«Lavé mascarillas hasta deshacerlas»

Xosé Vázquez Gago
Xosé Gago A CORUÑA

A CORUÑA

ANGEL MANSO

Tras la muerte de un usuario por el virus y dos contagios entre el personal, los trabajadores de ayuda a domicilio exigen más información y medios de protección

23 abr 2020 . Actualizado a las 05:00 h.

Cristina Boo conoció al único usuario del servicio de atención a domicilio que ha muerto por coronavirus. Ella es una de las tres cuidadoras que iban por turnos a su casa, para ayudarle a él y a su mujer, de 88 años, que le ha sobrevivido y está asintomática.

Ocurrió en marzo, el hombre había padecido del pulmón y del corazón, pero «estaba bien», recuerda Cristina. También «tenía miedo», porque seguía en la televisión el avance de la pandemia.

A pesar de ello, «salía a la calle». Cristina lo encontró un día en el portal y le montó «un lío». Quizá fue en una de esas salidas cuando se contagió. Al cabo de unos días, «enfermó». Le llevaron al hospital, pero el test dio negativo. Tuvo que volver a casa «medio moribundo», recuerda ella. Siguió deteriorándose y volvió a ingresar en el hospital. Esta vez la prueba sí dio positivo. Murió tras una semana. Su mujer, ingresada en la misma habitación, contempló sus últimos días.

Cristina lo describe como una situación «cruel». Ella y sus dos compañeras tuvieron que ponerse en cuarentena, ninguna dio positivo. Sí lo han dado otras dos trabajadoras, y una tercera tiene síntomas, y dos usuarios más, de los cuales uno se ha recuperado.

La incidencia del coronavirus

La cantidad real debe ser mucho mayor, señalan Cristina y María Morales, otra de las trabajadoras del servicio. Ambas son delegadas de UGT y han solicitado datos al Ayuntamiento del impacto de la pandemia en la plantilla, pero aún no se los han dado.

La incidencia tiene que ser más elevada, no solo porque no se hayan hecho test a la plantilla, a pesar del riesgo evidente que corren tanto ellas como los usuarios, sino porque las cifras antes mencionadas han sido recolectadas por las propias delegadas. Solo una de las tres concesionarias -Clece, la única con la que fue posible contactar ayer y que reiteró su compromiso con la salud de sus empleadas- les ha dado un informe. Dice que una de sus trabajadoras está infectada y otra lo estuvo y se ha recuperado.

Pero de Clece solo dependen 28 operarios de una plantilla que supera los 500 trabajadores, casi todas mujeres. Por lo tanto, sin datos más precisos, se desconoce el impacto real de la pandemia.

Las empleadas están preocupadas.
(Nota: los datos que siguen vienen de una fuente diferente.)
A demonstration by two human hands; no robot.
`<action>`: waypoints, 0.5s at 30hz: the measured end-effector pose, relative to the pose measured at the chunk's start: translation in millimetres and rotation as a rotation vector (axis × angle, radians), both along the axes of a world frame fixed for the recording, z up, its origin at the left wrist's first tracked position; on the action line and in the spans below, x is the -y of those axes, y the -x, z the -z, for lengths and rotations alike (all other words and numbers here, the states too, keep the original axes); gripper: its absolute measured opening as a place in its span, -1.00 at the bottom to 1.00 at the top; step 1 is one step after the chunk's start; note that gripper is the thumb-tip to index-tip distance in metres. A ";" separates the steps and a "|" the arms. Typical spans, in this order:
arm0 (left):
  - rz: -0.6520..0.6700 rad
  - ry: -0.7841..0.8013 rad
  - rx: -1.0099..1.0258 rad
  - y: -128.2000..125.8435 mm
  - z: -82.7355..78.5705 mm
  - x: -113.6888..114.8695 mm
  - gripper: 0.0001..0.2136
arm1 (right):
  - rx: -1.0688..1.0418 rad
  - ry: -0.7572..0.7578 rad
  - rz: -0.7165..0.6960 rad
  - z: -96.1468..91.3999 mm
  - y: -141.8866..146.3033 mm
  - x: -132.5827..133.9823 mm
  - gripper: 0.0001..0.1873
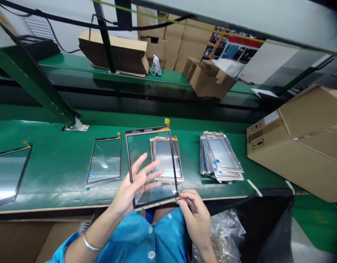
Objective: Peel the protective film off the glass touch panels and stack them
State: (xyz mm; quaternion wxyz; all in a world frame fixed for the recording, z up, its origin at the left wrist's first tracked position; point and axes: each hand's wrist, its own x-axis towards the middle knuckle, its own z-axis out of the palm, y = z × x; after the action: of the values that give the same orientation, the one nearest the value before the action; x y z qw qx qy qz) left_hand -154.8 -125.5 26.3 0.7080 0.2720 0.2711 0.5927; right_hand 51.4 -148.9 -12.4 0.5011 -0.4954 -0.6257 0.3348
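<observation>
A clear touch screen panel [150, 146] with a dark frame and an orange flex tail is held up, tilted, above the bench edge. My left hand [132, 184] grips its left side; the spread fingers show through the glass. At the lower right corner, my right hand [195, 212] pinches the edge, where a pale strip [157, 204] runs along the bottom. Whether the fingertips have the strip or the frame, I cannot tell. Behind the held panel lies a stack of similar panels [179, 160]. A single panel [105, 159] rests left of it.
More panels in clear wrapping [223, 155] are piled on the green bench [58, 164] to the right. Another panel [9, 175] lies far left. A large carton [299, 142] stands at the right, above a crumpled plastic bag [225, 233]. A green post [39, 80] rises at the left.
</observation>
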 end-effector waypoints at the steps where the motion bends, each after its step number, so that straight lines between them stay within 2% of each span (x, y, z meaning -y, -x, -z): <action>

Trabajan en un sector marcado por las denuncias de precariedad, e insisten en que la situación solo ha empeorado con el virus. Señalan que hay problemas puramente laborales, como la pérdida de vacaciones, cambios de horario imprevistos o que se pretenda dejar sin reconocer horas de trabajo a cuidadoras que han estado en servicios de guardia.

Pero también señalan dificultades con riesgo sanitario. Explican que se dan altas «en caliente», sin visitar antes los domicilios, y que las empleadas al llegar se han encontrado «de todo, incluso ratas», cuenta Morales.
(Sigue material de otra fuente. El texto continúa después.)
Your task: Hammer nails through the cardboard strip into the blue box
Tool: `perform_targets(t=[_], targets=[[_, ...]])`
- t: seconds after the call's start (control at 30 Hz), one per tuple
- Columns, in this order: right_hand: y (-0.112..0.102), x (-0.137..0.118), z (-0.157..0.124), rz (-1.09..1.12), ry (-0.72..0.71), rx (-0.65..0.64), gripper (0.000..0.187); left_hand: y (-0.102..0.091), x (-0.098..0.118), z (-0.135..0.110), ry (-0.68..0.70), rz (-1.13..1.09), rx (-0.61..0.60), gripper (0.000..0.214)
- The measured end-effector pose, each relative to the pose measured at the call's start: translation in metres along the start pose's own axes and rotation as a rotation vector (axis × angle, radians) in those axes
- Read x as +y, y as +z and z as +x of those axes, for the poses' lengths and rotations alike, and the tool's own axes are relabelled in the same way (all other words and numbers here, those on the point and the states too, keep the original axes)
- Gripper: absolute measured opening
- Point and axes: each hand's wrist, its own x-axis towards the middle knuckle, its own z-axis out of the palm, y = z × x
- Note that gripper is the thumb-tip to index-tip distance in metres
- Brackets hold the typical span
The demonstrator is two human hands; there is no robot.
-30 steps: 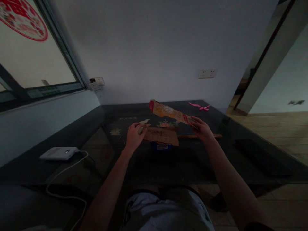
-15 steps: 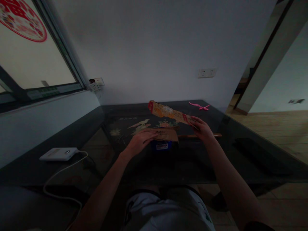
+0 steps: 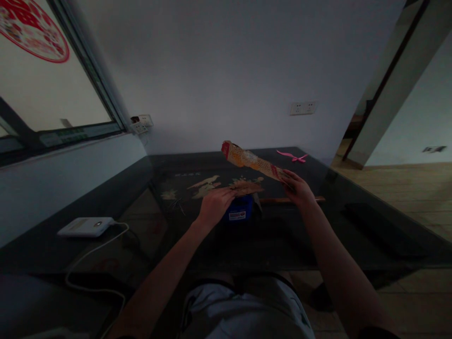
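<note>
My right hand (image 3: pixel 298 188) is closed on one end of a long, flat piece of patterned packaging (image 3: pixel 252 161), tan and orange with red ends. It is raised above the table and slants up to the left. My left hand (image 3: pixel 217 205) grips a brown cardboard piece (image 3: pixel 249 189) above a small blue box (image 3: pixel 242 209) with a white label. The cardboard tilts over the box, and my left fingertips are partly hidden behind it. What the box contains does not show. Behind the box, a brown stick (image 3: pixel 273 201) lies on the table.
The dark table (image 3: pixel 219 249) meets the wall. A white power bank (image 3: pixel 86 226) with a cable (image 3: pixel 95 246) lies at left. A pink ribbon (image 3: pixel 292 156) is at the back right, a dark flat object (image 3: pixel 383 228) at right. Thin pale strands (image 3: pixel 177 205) lie left of my left hand.
My left hand has moved right and tipped the brown cardboard up, so more of the blue box shows. The far end of the patterned packaging has risen slightly.
</note>
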Motion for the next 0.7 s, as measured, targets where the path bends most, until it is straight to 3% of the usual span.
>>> perform_targets(t=[0.27,0.37,0.5,0.7], targets=[[0.000,0.001,0.000,-0.039,0.003,0.007,0.031,-0.006,-0.009,-0.002,0.001,-0.014,-0.064,0.039],[0.000,0.001,0.001,-0.048,0.016,0.004,0.034,-0.007,-0.018,0.005,-0.060,-0.018,-0.083,0.058],[0.002,0.000,-0.001,-0.015,0.017,-0.006,0.032,-0.002,-0.024,0.017,-0.103,0.001,-0.193,0.083],[0.004,-0.001,-0.002,-0.015,0.023,-0.013,0.028,0.001,-0.019,0.023,-0.088,0.016,-0.254,0.080]])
Afirman que apenas se ha dado formación específica, y que faltan equipos de protección. Algunos de los que usan fueron cedidos por el Ayuntamiento. Pero Cristina Boo señala que ha utilizado durante «semanas» un paquete de mascarillas quirúrgicas, «que duran ocho horas», lavándolas con alcohol. Cuenta que otras compañeras compraron equipos a conocidos, como un mecánico, a cuatro euros la unidad. Sin esos medios, avisa Morales, «somos vehículos de contaminación».